## WORK ORDER
Without omitting anything, retype the data that follows.

## DATA EXCERPT
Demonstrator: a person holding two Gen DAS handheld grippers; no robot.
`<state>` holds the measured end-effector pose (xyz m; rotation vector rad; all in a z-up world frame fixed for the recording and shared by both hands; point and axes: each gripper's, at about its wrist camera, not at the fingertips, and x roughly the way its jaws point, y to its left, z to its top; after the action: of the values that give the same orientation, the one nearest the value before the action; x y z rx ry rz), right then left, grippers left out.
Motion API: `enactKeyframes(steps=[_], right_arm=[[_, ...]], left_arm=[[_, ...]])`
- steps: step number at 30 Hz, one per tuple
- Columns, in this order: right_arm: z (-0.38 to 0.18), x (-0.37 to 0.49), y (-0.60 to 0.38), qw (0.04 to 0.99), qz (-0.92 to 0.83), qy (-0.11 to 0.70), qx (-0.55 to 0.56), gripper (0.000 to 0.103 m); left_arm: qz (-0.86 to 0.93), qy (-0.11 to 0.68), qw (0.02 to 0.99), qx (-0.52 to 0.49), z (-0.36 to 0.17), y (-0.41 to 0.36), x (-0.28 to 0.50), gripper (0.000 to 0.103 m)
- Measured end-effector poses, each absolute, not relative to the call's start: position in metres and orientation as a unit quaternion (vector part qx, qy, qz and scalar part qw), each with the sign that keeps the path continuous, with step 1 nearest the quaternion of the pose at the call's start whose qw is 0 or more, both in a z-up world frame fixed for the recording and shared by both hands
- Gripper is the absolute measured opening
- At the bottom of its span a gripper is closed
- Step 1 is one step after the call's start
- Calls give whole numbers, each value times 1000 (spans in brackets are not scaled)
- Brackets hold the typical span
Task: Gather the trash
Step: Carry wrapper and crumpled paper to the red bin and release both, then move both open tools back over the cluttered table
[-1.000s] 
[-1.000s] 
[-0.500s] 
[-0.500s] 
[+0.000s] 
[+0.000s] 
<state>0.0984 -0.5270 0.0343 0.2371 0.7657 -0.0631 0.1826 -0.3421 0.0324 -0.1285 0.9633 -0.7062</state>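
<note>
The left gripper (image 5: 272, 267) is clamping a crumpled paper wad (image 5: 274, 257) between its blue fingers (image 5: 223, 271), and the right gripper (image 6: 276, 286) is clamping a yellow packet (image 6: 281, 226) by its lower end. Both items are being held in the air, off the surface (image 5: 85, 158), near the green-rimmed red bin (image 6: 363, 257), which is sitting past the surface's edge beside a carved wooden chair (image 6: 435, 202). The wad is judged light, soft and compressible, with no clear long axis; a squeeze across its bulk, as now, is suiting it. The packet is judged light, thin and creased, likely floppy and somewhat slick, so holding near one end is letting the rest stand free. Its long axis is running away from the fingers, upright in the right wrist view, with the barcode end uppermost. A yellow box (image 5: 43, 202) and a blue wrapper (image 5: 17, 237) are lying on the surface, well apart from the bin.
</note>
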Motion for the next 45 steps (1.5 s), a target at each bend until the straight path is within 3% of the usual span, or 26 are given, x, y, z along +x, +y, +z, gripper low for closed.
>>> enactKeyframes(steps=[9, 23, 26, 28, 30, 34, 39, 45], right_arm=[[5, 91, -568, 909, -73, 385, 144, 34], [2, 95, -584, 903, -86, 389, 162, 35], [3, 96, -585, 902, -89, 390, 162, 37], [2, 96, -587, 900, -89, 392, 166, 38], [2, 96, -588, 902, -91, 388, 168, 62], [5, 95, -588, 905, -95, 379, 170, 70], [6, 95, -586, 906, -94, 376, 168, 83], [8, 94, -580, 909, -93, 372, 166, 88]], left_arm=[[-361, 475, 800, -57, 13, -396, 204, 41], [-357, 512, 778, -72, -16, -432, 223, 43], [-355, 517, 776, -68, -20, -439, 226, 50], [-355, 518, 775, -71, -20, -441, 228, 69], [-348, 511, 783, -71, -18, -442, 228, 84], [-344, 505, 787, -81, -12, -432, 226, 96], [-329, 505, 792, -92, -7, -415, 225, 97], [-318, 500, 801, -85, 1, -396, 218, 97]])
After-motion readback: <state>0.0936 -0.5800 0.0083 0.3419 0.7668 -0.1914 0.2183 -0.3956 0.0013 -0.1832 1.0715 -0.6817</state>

## OUTPUT OF THE EXERCISE
Demonstrator: a person holding two Gen DAS handheld grippers; no robot.
`<state>` holds the measured end-effector pose (xyz m; rotation vector rad; all in a z-up world frame fixed for the recording and shared by both hands; point and axes: each gripper's, at about its wrist camera, not at the fingertips, and x roughly the way its jaws point, y to its left, z to its top; after the action: of the values that give the same orientation, the one nearest the value before the action; x y z rx ry rz), right then left, grippers left out.
Motion API: `enactKeyframes(steps=[_], right_arm=[[_, ...]], left_arm=[[_, ...]])`
- steps: step number at 30 Hz, one per tuple
- Columns, in this order: right_arm: z (-0.38 to 0.18), x (-0.37 to 0.49), y (-0.60 to 0.38), qw (0.04 to 0.99), qz (-0.92 to 0.83), qy (-0.11 to 0.70), qx (-0.55 to 0.56), gripper (0.000 to 0.103 m); left_arm: qz (-0.86 to 0.93), qy (-0.11 to 0.68), qw (0.02 to 0.99), qx (-0.52 to 0.49), z (-0.36 to 0.17), y (-0.41 to 0.36), x (-0.28 to 0.50), gripper (0.000 to 0.103 m)
- Measured end-effector poses, each absolute, not relative to the call's start: position in metres and orientation as a unit quaternion (vector part qx, qy, qz and scalar part qw), each with the sign that keeps the path continuous, with step 1 nearest the quaternion of the pose at the call's start whose qw is 0 or more, both in a z-up world frame fixed for the recording and shared by both hands
- Gripper is the absolute measured opening
- At the bottom of its span a gripper is closed
- Step 1 is one step after the call's start
- Calls give whole numbers, each value times 1000 (spans in brackets are not scaled)
- Brackets hold the typical span
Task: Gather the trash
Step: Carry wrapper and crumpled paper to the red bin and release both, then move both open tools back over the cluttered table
[-1.000s] 
[-1.000s] 
[-0.500s] 
[-0.500s] 
[+0.000s] 
[+0.000s] 
<state>0.0984 -0.5270 0.0343 0.2371 0.7657 -0.0631 0.1826 -0.3421 0.0324 -0.1285 0.9633 -0.7062</state>
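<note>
The left gripper (image 5: 272, 267) is clamping a crumpled paper wad (image 5: 274, 257) between its blue fingers (image 5: 223, 271), and the right gripper (image 6: 276, 286) is clamping a yellow packet (image 6: 281, 226) by its lower end. Both items are being held in the air, off the surface (image 5: 85, 158), near the green-rimmed red bin (image 6: 363, 257), which is sitting past the surface's edge beside a carved wooden chair (image 6: 435, 202). The wad is judged light, soft and compressible, with no clear long axis; a squeeze across its bulk, as now, is suiting it. The packet is judged light, thin and creased, likely floppy and somewhat slick, so holding near one end is letting the rest stand free. Its long axis is running away from the fingers, upright in the right wrist view, with the barcode end uppermost. A yellow box (image 5: 43, 202) and a blue wrapper (image 5: 17, 237) are lying on the surface, well apart from the bin.
</note>
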Motion for the next 45 steps (1.5 s), a target at each bend until the straight path is within 3% of the usual span, or 26 are given, x, y, z along +x, +y, +z, gripper low for closed.
>>> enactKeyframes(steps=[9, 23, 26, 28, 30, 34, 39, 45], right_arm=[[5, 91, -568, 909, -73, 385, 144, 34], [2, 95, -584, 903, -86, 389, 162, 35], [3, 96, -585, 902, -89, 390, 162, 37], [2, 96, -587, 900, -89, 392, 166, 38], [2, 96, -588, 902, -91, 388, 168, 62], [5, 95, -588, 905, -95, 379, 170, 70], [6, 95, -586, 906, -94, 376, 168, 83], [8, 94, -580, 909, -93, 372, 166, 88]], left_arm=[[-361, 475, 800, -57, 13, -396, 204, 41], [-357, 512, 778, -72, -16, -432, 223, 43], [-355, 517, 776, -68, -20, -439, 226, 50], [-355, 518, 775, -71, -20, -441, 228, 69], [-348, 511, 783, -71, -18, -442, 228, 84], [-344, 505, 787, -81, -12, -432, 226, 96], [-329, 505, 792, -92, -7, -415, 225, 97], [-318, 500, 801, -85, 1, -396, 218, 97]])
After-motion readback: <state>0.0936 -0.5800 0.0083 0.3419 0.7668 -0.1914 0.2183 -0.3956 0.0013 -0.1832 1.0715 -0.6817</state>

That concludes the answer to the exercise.